▶ **Problem details**
Look through the lines below and extract each one that contains "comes".
○ ○ ○ ○ ○
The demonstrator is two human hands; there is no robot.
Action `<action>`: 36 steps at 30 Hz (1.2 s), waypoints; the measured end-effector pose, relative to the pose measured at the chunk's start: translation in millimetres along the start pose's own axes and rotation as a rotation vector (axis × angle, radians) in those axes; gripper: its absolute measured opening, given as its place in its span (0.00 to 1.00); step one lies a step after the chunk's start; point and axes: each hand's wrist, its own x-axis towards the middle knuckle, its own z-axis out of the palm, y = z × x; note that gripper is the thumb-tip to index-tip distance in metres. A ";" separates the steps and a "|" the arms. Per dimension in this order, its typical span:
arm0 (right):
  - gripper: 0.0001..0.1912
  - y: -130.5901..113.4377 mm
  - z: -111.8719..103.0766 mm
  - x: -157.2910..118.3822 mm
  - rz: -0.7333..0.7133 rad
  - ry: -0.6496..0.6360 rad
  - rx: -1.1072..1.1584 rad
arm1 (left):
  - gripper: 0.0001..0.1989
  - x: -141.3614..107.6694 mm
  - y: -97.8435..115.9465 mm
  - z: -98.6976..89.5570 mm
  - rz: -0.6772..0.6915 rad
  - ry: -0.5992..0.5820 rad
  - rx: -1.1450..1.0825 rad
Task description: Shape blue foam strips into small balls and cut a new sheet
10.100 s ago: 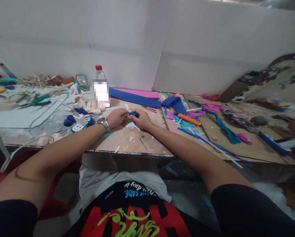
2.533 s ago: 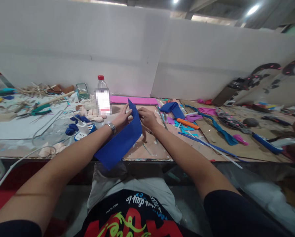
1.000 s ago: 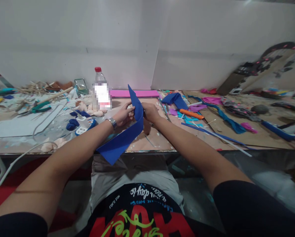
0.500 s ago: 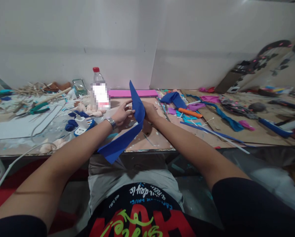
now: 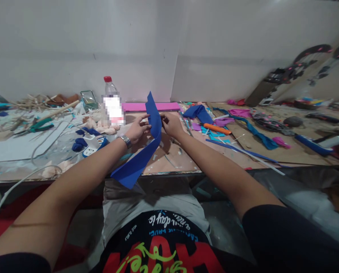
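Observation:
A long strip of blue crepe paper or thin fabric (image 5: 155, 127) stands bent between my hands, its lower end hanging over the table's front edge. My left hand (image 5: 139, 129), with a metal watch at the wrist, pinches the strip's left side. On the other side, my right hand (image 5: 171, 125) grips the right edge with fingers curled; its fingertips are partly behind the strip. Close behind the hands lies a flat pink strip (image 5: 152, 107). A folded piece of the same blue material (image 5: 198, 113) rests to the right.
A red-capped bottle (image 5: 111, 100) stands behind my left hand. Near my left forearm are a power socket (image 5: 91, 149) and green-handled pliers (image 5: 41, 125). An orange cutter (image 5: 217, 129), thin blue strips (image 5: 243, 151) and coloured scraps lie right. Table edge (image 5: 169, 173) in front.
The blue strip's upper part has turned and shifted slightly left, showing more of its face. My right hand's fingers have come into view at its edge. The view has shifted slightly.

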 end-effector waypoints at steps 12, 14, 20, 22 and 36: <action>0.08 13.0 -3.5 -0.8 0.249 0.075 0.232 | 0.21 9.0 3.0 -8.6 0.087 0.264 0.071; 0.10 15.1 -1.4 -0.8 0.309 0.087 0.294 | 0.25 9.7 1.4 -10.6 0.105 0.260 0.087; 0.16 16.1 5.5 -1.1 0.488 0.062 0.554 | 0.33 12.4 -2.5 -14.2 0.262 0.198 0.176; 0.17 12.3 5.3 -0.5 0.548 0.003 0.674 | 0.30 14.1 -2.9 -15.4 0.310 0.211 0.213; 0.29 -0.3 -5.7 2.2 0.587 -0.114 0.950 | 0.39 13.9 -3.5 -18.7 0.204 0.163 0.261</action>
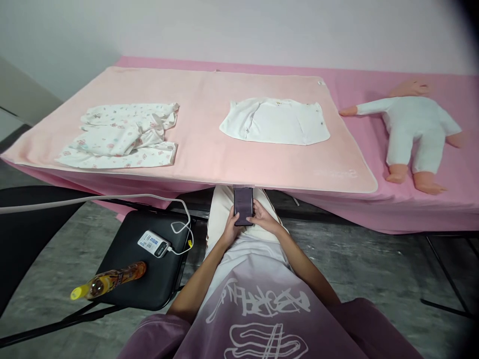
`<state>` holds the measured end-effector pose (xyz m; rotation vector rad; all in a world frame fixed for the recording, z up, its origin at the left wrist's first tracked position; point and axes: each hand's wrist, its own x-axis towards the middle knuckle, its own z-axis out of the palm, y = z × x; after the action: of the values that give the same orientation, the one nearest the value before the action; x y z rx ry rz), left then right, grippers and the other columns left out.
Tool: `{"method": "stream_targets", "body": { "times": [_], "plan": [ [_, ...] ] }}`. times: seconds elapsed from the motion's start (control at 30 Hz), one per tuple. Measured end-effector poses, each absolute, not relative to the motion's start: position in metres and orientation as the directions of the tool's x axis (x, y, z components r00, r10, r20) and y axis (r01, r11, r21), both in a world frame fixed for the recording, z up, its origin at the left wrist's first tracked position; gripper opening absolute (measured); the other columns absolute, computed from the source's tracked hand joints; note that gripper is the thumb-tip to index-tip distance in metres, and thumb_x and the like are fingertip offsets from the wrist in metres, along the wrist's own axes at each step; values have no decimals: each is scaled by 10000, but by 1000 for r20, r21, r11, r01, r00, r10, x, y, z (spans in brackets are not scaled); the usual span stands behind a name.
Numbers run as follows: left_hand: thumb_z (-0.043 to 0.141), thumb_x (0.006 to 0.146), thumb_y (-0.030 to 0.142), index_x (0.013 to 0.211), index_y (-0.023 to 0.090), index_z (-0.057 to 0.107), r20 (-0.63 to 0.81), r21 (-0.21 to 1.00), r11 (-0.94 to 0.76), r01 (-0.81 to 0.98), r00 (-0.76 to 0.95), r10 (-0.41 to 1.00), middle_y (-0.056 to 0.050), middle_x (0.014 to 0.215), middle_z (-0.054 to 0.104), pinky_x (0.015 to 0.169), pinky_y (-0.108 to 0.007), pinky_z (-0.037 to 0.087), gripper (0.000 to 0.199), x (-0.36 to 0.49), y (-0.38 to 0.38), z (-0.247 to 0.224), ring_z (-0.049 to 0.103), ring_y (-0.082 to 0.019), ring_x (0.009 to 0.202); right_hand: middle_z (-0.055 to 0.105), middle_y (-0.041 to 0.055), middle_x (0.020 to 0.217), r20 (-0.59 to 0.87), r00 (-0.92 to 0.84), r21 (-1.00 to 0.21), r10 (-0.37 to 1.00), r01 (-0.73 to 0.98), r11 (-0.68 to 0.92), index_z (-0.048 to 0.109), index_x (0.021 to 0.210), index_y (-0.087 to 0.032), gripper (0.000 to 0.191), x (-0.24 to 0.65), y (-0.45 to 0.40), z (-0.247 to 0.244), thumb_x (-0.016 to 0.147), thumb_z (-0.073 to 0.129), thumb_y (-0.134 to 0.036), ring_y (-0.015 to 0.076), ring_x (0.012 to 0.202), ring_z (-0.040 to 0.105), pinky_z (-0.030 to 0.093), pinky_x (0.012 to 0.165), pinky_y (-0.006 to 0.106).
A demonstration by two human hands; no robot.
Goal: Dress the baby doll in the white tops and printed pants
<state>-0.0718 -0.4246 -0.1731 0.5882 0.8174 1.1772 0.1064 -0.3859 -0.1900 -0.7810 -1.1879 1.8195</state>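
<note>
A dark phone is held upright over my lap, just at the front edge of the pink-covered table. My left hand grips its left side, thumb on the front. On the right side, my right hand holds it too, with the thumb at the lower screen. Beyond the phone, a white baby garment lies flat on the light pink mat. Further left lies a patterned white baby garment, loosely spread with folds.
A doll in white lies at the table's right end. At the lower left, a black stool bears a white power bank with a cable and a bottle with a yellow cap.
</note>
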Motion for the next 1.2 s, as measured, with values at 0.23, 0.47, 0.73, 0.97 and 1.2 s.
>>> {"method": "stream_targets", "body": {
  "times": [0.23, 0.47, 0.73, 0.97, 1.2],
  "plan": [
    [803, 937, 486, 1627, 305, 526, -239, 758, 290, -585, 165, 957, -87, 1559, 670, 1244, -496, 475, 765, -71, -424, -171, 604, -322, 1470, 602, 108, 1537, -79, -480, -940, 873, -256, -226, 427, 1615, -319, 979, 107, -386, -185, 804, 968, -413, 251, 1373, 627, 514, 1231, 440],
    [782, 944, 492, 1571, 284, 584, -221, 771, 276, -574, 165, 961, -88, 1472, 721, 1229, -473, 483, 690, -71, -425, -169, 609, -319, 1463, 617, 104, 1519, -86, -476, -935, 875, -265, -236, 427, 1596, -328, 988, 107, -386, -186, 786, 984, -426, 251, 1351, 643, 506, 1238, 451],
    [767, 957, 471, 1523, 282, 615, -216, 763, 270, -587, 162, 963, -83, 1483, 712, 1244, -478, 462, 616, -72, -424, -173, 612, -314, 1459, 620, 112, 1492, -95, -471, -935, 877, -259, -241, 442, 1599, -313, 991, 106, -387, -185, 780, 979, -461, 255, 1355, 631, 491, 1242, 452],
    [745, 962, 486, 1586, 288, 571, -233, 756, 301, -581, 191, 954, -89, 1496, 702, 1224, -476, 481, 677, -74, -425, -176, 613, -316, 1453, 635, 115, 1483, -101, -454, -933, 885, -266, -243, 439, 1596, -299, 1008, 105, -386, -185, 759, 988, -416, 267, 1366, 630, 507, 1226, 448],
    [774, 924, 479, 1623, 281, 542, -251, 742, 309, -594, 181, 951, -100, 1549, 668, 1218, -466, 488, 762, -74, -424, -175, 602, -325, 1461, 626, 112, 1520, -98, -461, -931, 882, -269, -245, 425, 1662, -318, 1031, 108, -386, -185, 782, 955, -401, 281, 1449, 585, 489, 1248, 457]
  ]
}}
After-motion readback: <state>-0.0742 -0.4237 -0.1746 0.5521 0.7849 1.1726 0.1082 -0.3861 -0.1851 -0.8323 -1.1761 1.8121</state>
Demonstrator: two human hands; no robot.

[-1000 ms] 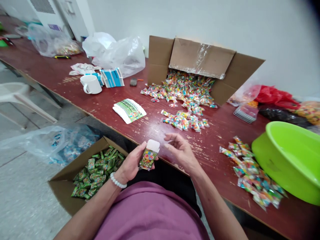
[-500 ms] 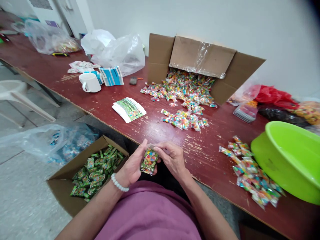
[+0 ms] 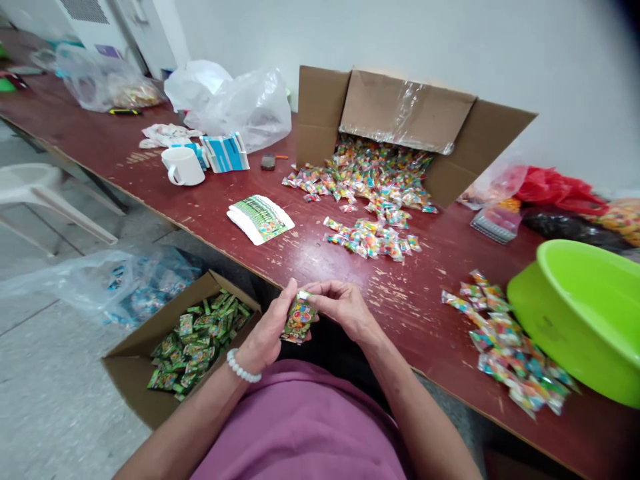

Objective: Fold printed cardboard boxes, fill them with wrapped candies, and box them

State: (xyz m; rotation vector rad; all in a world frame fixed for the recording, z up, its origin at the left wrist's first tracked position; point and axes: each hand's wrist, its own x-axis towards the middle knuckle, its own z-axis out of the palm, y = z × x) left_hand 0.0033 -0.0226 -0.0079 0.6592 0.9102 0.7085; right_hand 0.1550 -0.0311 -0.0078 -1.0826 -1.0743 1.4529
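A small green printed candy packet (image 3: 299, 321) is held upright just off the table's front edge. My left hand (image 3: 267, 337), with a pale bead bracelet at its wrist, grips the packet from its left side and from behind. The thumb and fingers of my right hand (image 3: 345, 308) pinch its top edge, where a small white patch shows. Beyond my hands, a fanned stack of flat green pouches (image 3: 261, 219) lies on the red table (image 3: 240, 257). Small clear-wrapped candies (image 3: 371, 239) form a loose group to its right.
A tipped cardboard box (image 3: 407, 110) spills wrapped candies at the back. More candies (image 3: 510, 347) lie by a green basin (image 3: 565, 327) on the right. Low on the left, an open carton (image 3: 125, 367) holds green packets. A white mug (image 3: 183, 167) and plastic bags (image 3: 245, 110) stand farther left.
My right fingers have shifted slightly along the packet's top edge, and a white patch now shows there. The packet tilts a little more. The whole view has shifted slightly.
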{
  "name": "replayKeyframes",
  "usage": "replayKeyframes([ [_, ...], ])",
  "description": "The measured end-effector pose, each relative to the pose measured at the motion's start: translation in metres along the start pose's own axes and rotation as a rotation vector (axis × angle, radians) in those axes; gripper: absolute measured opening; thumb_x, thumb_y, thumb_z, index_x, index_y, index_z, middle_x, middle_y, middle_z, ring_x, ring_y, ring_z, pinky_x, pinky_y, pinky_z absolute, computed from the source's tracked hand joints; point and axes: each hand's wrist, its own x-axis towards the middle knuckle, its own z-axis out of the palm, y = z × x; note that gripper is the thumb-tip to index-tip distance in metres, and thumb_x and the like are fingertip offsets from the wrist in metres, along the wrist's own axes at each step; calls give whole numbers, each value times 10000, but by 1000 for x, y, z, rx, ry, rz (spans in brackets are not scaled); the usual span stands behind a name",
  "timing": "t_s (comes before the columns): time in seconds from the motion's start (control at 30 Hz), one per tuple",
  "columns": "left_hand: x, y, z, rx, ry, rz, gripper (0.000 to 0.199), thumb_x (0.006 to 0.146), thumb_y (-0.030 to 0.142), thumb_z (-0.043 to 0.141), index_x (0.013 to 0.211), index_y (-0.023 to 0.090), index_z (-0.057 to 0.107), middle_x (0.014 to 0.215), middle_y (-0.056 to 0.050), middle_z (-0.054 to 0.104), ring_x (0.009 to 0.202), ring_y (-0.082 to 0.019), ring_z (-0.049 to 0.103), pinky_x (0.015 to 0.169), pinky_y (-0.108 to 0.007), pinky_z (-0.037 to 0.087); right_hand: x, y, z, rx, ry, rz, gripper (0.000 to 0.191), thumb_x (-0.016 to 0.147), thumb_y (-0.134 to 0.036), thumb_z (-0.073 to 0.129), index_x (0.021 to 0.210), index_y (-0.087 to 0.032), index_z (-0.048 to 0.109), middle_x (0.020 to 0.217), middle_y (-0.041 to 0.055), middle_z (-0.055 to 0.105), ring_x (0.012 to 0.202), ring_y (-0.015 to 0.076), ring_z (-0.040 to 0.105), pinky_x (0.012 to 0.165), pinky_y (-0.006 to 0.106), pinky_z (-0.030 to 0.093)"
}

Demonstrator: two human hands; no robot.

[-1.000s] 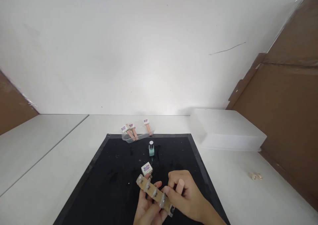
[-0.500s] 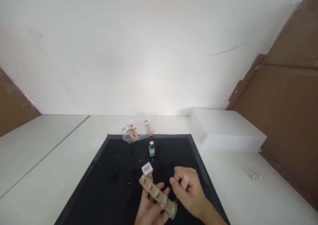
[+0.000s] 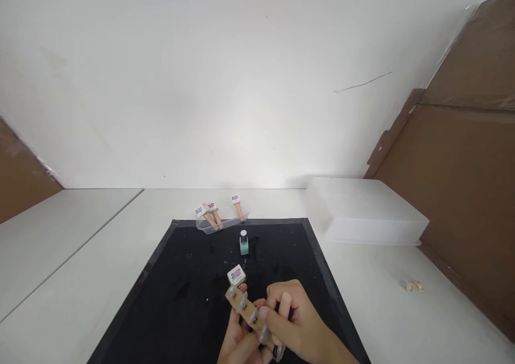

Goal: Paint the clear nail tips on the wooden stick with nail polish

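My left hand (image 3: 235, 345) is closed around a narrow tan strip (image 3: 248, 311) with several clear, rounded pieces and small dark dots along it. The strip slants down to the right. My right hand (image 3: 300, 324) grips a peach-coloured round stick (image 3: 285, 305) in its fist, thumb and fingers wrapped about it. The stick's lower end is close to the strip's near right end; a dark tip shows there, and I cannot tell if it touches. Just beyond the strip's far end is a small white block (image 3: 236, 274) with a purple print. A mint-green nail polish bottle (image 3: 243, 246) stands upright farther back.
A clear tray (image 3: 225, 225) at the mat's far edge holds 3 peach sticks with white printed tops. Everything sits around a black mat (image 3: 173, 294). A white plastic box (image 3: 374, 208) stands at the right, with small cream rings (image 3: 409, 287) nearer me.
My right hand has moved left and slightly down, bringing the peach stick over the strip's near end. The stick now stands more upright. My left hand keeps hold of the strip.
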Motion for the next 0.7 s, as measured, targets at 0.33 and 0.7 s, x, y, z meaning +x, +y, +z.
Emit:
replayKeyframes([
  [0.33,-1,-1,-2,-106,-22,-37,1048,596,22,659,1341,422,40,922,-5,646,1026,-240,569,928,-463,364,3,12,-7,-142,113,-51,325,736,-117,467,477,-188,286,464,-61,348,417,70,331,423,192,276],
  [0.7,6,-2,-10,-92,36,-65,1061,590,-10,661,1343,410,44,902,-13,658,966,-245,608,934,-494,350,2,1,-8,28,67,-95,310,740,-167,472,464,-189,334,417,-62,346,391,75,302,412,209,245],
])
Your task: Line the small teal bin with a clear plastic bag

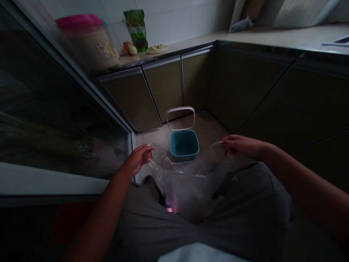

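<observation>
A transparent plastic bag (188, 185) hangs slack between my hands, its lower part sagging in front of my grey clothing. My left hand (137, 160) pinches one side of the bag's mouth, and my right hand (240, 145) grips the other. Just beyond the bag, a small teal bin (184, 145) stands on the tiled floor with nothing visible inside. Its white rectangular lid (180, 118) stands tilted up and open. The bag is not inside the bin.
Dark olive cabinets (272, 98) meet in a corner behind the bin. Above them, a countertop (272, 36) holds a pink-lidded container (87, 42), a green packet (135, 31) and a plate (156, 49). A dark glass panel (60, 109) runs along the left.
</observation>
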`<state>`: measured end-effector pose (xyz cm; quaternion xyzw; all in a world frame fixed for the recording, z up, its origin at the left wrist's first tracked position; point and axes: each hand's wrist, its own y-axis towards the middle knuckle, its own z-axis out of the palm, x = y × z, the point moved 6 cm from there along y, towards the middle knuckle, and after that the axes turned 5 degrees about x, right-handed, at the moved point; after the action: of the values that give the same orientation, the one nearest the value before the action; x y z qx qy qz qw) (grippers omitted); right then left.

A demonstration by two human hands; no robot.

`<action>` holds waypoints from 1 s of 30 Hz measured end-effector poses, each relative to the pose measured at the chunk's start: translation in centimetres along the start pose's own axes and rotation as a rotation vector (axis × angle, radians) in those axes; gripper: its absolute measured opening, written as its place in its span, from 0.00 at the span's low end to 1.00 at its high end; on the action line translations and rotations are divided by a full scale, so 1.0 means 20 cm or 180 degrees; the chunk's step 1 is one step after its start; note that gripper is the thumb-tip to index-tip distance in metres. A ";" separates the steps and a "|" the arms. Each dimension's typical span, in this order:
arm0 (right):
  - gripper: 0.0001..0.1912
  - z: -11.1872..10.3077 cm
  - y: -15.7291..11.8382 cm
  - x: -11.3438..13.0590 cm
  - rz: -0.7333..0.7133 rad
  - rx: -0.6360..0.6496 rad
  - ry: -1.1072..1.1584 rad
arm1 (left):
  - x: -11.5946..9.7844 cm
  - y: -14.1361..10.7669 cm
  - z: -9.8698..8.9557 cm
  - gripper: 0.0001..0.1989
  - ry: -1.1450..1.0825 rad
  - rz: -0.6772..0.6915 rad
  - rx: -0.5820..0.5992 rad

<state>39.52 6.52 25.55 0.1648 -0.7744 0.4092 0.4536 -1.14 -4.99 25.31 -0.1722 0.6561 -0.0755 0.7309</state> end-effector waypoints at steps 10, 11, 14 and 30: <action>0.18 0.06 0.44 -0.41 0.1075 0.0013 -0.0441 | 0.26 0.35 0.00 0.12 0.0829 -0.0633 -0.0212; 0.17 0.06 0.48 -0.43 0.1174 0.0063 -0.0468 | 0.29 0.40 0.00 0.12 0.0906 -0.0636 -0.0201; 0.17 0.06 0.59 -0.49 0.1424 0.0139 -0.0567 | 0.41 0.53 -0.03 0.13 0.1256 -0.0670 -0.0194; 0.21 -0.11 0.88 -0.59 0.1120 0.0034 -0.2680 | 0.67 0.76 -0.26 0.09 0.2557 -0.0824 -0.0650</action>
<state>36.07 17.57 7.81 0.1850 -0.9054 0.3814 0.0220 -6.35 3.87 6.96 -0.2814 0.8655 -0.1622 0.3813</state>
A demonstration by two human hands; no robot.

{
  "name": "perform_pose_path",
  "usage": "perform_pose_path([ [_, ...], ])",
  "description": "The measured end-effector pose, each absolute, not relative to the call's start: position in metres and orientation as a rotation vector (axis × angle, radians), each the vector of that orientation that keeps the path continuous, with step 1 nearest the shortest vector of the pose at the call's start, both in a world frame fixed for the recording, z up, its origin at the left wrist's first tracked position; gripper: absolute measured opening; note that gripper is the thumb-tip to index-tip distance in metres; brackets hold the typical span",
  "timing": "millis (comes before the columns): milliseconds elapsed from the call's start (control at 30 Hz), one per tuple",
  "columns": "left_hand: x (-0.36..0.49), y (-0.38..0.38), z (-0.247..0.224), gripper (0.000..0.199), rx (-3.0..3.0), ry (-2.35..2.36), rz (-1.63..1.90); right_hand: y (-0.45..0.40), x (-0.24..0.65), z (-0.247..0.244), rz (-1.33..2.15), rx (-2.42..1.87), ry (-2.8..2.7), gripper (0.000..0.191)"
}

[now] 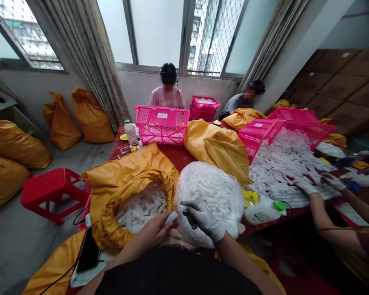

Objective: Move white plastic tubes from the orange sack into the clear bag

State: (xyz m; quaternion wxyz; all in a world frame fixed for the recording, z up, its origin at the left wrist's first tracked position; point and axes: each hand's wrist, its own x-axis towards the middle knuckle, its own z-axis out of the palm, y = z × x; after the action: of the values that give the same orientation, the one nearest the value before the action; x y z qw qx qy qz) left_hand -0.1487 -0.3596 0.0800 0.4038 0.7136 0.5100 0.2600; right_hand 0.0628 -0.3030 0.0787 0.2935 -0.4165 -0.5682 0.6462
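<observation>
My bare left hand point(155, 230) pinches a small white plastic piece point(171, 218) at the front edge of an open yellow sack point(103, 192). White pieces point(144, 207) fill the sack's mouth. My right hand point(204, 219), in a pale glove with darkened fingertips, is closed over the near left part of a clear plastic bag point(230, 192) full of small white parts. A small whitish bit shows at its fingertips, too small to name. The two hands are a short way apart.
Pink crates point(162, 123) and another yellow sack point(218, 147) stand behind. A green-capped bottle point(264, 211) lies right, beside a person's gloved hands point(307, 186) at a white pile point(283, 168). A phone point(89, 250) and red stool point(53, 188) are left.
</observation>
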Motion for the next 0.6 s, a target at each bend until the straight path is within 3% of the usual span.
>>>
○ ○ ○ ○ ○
▶ **Response area**
  "timing": "t_s (comes before the columns): time in seconds from the motion's start (control at 30 Hz), one per tuple",
  "timing": "millis (comes before the columns): milliseconds elapsed from the call's start (control at 30 Hz), one per tuple",

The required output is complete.